Thanks. I will take a look at yours.
Thanks! I will take a look at yours.
You identify an important topic, and I like the 'no proposal' concept. A well written and argued essay. I also agree that the MAJORITY of advancements are serendipitous, saying much about old doctrinal views! My own also touches on the grant funding issue, though as one of many key issues and much new physics identified in what I present as an 'interview' with intelligent aliens, Sound crazy? The subliminal communications may as well have been from a past iteration, but they are what they are; Shocking, but I found them Irrefutable except with old beliefs! Do have a look and score it. I'm scoring yours consummately with my comments. Very well done.
I liked your essay and have given a rating.
Amitabha Lahiri Hi PeachHippopotamus. You've written a great essay, very well done. I was very pleased that you suggested AI might be a resolution to the issues that arise from competitive funding. It would be a big win if significant distractions for scientists could be avoided, and while more effectively allocating the funding. I can believe you're glimpsing the future. I'll rate your essay now and best of luck in the next stage of the contest.
Swan
Thank you for your comments! AI is a powerful new entity which has the potential to do great things -- good or bad. We need to figure out how to rein it in our service before long.
Great essay.
The mechanism of grant funding is well explained and the criticisms raised are effective.

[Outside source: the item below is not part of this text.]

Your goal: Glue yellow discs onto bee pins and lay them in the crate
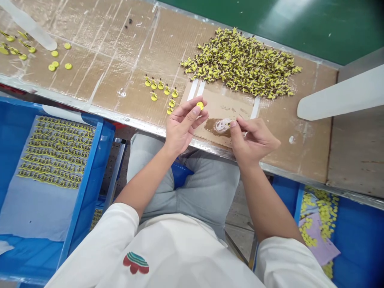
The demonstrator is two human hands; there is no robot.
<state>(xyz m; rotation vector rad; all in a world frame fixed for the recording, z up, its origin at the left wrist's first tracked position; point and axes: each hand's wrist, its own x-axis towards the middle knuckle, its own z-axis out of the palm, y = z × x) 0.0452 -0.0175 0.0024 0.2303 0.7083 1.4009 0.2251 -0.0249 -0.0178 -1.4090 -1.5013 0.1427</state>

Your "no proposal" model is also very interesting and could really be useful to support those young scientists with innovative ideas.
Your story reminds me of the following painful experience. I had the opportunity to write a grant in which a very important Nobel laureate (one of the most eminent living scientists) made himself available to supervise me in the project, hosting me in his department for a collaboration. The project was indeed visionary but well supported by peer-reviewed results. Unfortunately, due to a certain obtuseness of the bureaucracy that you well-described in your essay, and largely due to censures received by arXiv for my research on which the grant was based, my proposal was rejected. No words!
If you want more information on the negative effects that arXiv can have on the progress of scientific research and on its absolutely anti-scientific policies, please read (and rate) my essay "The Name of the arXiv: when too much zeal is an obstacle to science"
Hi PeachHippopotamus,
I see you're one rating short of the 10 ratings needed to qualify for the next stage of the contest. Would you like to help each other get across the line by reading and rating each others essays before the June 8 deadline? Mine is titled "A tool for helping science find the optimal path toward the truth: falsification."
Cheers
CoralBear
Donatello Dolce Thank you for your comments! I hope the model I have proposed -- if it is ever adopted by ANY agency -- will help not only the young scientists, but also older ones who have difficulty securing funding simply because their proposal may be a little outside their perceived expertise or because it not quite "more of the same." Your experience is not unique, I am sure.
I have read your essay and given a rating. I thank you if you have given one to mine.